> **DATA SECTION**
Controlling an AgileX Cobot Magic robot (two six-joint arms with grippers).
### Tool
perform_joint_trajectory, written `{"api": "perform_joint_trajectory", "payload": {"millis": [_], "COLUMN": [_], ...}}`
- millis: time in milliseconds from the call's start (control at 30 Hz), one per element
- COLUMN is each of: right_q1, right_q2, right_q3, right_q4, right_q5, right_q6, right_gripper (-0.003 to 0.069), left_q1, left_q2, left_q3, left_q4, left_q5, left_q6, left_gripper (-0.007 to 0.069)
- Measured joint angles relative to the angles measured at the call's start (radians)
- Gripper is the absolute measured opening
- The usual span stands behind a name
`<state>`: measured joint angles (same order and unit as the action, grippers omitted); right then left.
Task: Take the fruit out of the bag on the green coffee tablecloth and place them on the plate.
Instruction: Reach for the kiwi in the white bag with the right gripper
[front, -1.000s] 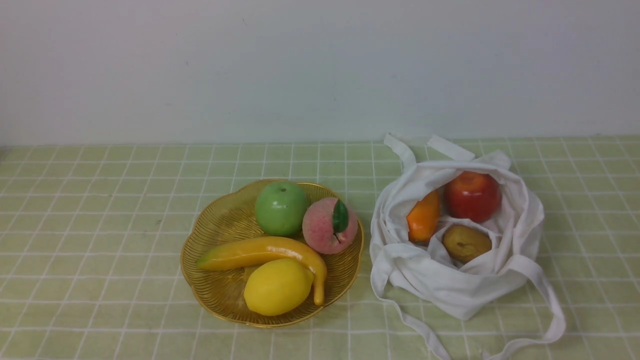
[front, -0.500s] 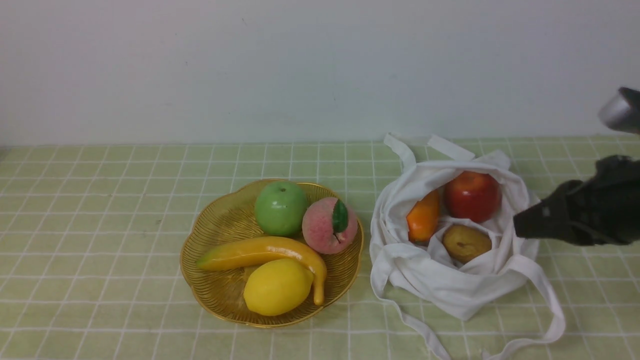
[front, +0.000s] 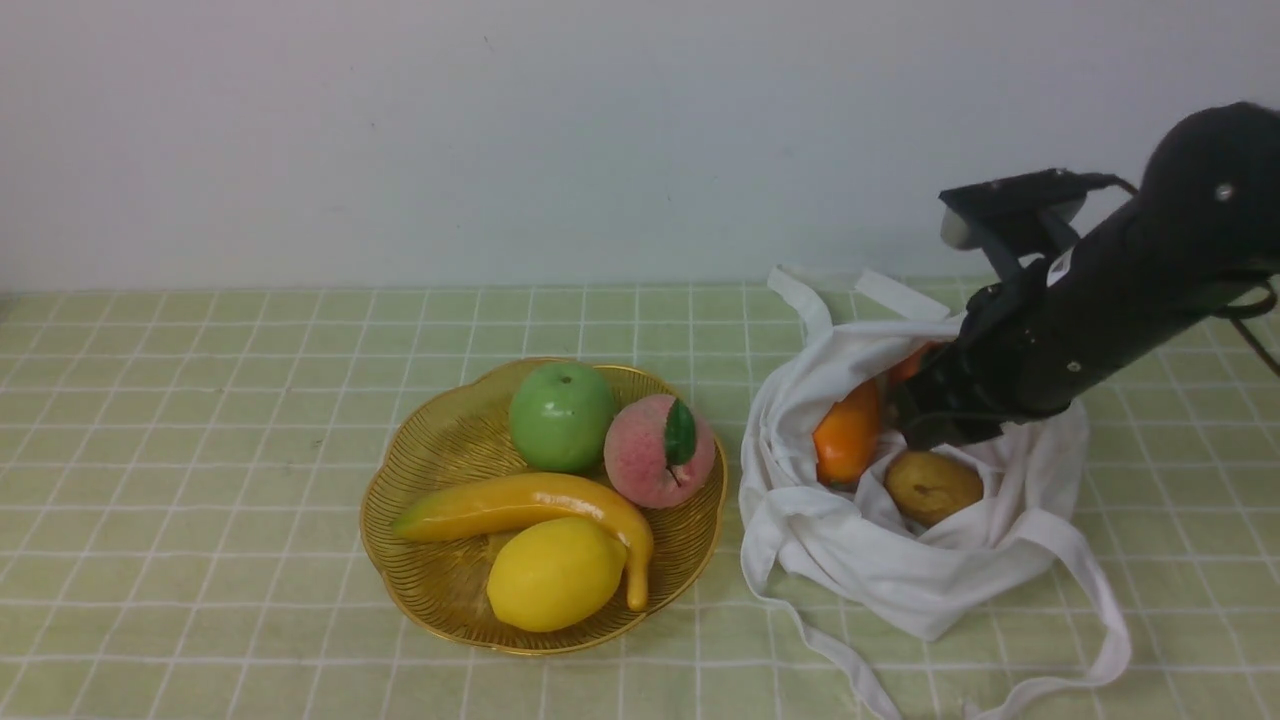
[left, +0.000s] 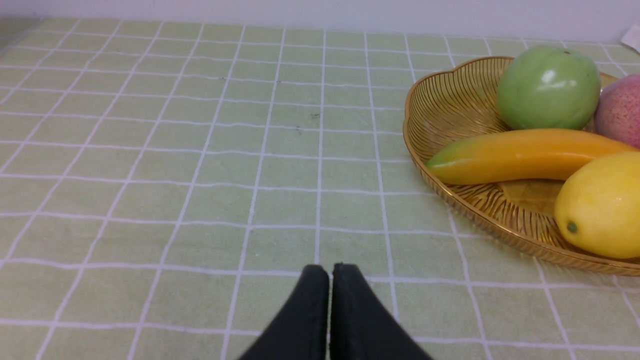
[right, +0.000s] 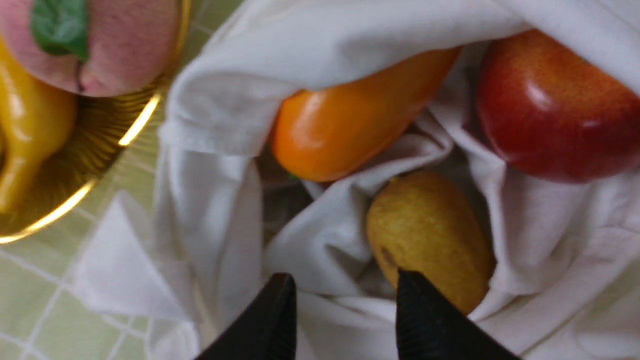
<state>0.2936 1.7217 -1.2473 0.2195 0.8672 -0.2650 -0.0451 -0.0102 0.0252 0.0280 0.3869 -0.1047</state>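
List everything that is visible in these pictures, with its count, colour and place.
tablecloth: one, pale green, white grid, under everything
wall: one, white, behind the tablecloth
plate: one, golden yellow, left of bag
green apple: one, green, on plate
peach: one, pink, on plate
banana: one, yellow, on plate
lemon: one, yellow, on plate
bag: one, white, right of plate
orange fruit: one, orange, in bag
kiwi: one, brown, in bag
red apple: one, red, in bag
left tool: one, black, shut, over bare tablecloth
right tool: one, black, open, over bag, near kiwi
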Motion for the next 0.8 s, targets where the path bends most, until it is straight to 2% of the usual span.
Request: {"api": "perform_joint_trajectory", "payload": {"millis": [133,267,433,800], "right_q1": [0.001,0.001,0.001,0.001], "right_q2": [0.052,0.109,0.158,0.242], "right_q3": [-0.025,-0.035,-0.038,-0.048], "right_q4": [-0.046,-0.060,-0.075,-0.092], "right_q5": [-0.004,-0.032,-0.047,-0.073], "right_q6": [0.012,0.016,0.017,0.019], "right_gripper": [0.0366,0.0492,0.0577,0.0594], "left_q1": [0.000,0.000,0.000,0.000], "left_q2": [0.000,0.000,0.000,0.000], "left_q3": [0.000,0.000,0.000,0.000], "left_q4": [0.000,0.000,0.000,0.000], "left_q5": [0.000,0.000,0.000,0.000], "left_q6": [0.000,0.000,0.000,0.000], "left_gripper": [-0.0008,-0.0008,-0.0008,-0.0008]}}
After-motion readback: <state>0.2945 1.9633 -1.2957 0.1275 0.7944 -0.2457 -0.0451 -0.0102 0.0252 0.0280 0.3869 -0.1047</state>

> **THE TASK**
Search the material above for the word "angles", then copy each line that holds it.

> **SOLUTION FOR THIS TASK**
- Measured joint angles relative to the angles measured at the call's start (radians)
`<state>`: measured joint angles (same order and unit as the action, grippers omitted); right then left.

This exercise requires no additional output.